I’ll leave you with a quote that perfectly sums up my experience at retreat. It’s from Come: God’s Invitation to Rest and Renewal by Christine Labrum. In it, she quotes Chris Webb:
“…the Bible resists us at every turn. It will not cooperate, it will not conform to our schemas, it will not be tamed. But then, of course, Scripture does not seek to be analyzed and understood. The Bible is not a theological textbook, a philosophical treatise or answer to life’s questions. It is a thin place through which the presence of God breaks into this world and bursts with unpredictable consequences into our lives. Even though it is not consumed, this book burns with unquenchable fire.”
This moved with the cadence of something ancient - Jacob’s limp, Moses in the cleft, but also the unmistakable tone of our time: the soul asking, trembling, laughing, enduring the strangeness of God’s nearness. I’ve come to believe, and try to trace through Desert and Fire, that every true mystical encounter is less about spectacle than surrender. That God, still today, comes not with wind or flame, but with something far riskier: gentleness.
What you’ve described here is what the mystics rarely speak of plainly but all seem to bear - the hidden wound that glows, not bleeds; the weight of divine presence that doesn’t always console, but remains. This is the heart of incarnational mysticism: that the sacred does not always arrive to lift us out of fear, but to sit beside us in it, to form us not despite our sadness but through it.

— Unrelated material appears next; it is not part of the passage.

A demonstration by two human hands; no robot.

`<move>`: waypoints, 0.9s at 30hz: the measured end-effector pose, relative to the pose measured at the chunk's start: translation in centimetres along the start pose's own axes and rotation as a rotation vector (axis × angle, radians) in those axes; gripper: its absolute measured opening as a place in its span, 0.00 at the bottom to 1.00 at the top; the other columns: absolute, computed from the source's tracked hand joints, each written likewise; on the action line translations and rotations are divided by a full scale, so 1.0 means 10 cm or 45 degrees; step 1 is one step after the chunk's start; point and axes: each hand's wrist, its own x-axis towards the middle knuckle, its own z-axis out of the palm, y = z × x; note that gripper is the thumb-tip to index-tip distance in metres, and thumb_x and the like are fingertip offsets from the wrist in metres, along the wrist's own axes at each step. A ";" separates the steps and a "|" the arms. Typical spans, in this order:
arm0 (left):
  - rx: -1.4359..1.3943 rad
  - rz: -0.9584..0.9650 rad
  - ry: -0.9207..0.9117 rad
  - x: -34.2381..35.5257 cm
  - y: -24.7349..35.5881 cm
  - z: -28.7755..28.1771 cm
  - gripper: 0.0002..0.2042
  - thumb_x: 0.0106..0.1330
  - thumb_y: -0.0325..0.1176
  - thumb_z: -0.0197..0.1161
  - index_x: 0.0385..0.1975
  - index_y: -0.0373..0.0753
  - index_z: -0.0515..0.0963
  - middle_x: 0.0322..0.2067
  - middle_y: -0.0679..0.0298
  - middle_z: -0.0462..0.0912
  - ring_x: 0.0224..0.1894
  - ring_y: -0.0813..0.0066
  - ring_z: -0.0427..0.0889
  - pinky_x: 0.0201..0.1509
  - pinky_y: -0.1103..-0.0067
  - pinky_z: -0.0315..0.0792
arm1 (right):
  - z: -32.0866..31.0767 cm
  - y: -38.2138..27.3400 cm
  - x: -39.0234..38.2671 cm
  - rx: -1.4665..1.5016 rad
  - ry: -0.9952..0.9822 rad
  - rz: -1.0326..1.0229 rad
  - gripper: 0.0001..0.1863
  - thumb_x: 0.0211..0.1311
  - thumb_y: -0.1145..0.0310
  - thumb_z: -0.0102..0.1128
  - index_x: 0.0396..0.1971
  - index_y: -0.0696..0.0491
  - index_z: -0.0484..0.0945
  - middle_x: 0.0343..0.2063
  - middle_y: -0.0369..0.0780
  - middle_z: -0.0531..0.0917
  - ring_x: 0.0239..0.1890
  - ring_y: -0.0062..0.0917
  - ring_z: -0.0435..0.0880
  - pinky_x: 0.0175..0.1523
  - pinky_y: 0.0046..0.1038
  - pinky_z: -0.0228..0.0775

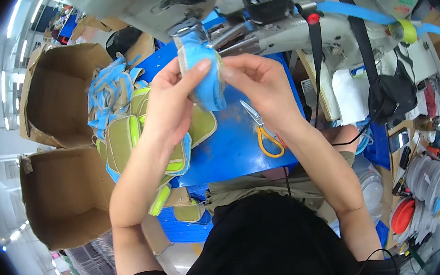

And somehow, inexplicably, we are changed. Not like a vision changes, but like water shapes stone.
Thank you for trusting the sadness, and for naming the joy that came after - not instead of it, but braided with it. This is what I think Moses felt, walking down the mountain after seeing only God’s back: that holiness doesn’t always answer us - it simply marks us. And quietly, it stays.
Thank you, Christiana, for these beautiful and challenging and vulnerable words. It sounds as if this retreat was exactly what was needed, and came at a time when you could receive it as a gift.